Repeat every entry, word for word, leaving no line out.

[Opening INPUT MATERIAL section]

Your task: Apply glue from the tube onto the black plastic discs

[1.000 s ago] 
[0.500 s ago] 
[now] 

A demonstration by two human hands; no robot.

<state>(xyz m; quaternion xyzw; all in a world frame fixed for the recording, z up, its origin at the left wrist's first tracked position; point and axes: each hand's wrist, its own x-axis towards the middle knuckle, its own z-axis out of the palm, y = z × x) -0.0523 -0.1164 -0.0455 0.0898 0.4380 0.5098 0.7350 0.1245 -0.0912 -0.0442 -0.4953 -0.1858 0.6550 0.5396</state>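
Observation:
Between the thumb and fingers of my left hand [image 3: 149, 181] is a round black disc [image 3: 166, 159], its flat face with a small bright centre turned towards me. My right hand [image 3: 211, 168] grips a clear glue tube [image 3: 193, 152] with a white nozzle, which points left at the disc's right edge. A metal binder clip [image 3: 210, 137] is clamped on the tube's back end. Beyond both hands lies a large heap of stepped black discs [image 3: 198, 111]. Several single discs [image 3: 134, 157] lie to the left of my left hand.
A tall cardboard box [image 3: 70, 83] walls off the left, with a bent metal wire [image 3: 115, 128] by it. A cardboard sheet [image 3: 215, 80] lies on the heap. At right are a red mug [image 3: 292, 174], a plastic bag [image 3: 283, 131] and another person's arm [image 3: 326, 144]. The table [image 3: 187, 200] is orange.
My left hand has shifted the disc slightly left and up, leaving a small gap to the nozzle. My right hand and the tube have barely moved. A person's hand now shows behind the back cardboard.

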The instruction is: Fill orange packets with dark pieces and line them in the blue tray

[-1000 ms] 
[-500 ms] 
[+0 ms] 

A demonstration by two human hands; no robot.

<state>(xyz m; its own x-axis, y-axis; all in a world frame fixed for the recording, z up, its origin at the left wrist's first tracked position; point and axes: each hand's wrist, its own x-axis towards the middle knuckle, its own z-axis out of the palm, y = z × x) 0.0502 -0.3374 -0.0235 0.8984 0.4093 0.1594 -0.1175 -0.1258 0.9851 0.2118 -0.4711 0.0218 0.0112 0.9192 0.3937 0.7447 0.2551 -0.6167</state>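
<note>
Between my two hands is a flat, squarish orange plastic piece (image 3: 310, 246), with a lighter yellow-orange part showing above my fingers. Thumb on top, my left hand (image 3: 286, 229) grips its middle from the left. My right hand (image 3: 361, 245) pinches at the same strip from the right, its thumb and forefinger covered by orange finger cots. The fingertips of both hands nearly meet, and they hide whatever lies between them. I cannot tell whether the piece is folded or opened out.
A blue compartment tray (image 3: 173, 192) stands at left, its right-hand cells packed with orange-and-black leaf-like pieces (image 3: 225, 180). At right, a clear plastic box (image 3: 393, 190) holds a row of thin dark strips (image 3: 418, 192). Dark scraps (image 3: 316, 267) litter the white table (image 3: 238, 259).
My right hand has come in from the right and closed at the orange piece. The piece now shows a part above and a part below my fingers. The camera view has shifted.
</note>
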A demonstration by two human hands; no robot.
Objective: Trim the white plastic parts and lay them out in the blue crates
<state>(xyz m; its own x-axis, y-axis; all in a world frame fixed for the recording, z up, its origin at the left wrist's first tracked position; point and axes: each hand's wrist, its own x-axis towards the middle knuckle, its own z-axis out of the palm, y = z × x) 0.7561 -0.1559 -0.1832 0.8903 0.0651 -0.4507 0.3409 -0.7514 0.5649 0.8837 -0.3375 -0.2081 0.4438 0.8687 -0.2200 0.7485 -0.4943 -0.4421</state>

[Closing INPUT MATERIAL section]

SOLUTION TO THE PROBLEM =
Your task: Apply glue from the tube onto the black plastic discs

[1.000 s ago] 
[0.500 s ago] 
[now] 

A demonstration by two human hands; no robot.

<state>(xyz m; quaternion xyzw; all in a world frame fixed for the recording, z up, its origin at the left wrist's first tracked position; point and axes: each hand's wrist, its own x-axis towards the middle knuckle, its own z-axis out of the palm, y = z × x) -0.0523 -0.1164 -0.0455 0.0898 0.4380 0.5098 0.7350 0.1245 -0.0912 -0.0442 -0.4953 -0.1858 0.6550 0.5396</state>
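Observation:
Between the thumb and fingers of my left hand [image 3: 149, 181] is a round black disc [image 3: 166, 159], its flat face with a small bright centre turned towards me. My right hand [image 3: 211, 168] grips a clear glue tube [image 3: 193, 152] with a white nozzle, which points left at the disc's right edge. A metal binder clip [image 3: 210, 137] is clamped on the tube's back end. Beyond both hands lies a large heap of stepped black discs [image 3: 198, 111]. Several single discs [image 3: 134, 157] lie to the left of my left hand.
A tall cardboard box [image 3: 70, 83] walls off the left, with a bent metal wire [image 3: 115, 128] by it. A cardboard sheet [image 3: 215, 80] lies on the heap. At right are a red mug [image 3: 292, 174], a plastic bag [image 3: 283, 131] and another person's arm [image 3: 326, 144]. The table [image 3: 187, 200] is orange.
My left hand has shifted the disc slightly left and up, leaving a small gap to the nozzle. My right hand and the tube have barely moved. A person's hand now shows behind the back cardboard.
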
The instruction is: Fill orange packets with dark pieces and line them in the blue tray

[-1000 ms] 
[-500 ms] 
[+0 ms] 

A demonstration by two human hands; no robot.

<state>(xyz m; its own x-axis, y-axis; all in a world frame fixed for the recording, z up, its origin at the left wrist's first tracked position; point and axes: each hand's wrist, its own x-axis towards the middle knuckle, its own z-axis out of the palm, y = z × x) 0.0502 -0.3374 -0.0235 0.8984 0.4093 0.1594 -0.1175 -0.1258 0.9851 0.2118 -0.4711 0.0218 0.0112 0.9192 0.3937 0.7447 0.2551 -0.6167</state>
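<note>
Between my two hands is a flat, squarish orange plastic piece (image 3: 310, 246), with a lighter yellow-orange part showing above my fingers. Thumb on top, my left hand (image 3: 286, 229) grips its middle from the left. My right hand (image 3: 361, 245) pinches at the same strip from the right, its thumb and forefinger covered by orange finger cots. The fingertips of both hands nearly meet, and they hide whatever lies between them. I cannot tell whether the piece is folded or opened out.
A blue compartment tray (image 3: 173, 192) stands at left, its right-hand cells packed with orange-and-black leaf-like pieces (image 3: 225, 180). At right, a clear plastic box (image 3: 393, 190) holds a row of thin dark strips (image 3: 418, 192). Dark scraps (image 3: 316, 267) litter the white table (image 3: 238, 259).
My right hand has come in from the right and closed at the orange piece. The piece now shows a part above and a part below my fingers. The camera view has shifted.
</note>
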A demonstration by two human hands; no robot.
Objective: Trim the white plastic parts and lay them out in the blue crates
<state>(xyz m; its own x-axis, y-axis; all in a world frame fixed for the recording, z up, its origin at the left wrist's first tracked position; point and axes: each hand's wrist, its own x-axis towards the middle knuckle, its own z-axis out of the palm, y = z × x) 0.7561 -0.1559 -0.1832 0.8903 0.0651 -0.4507 0.3409 -0.7514 0.5649 0.8837 -0.3375 -0.2081 0.4438 0.8687 -0.2200 0.7485 -0.4943 -0.4421</state>

This response is complete, and nothing else is pending.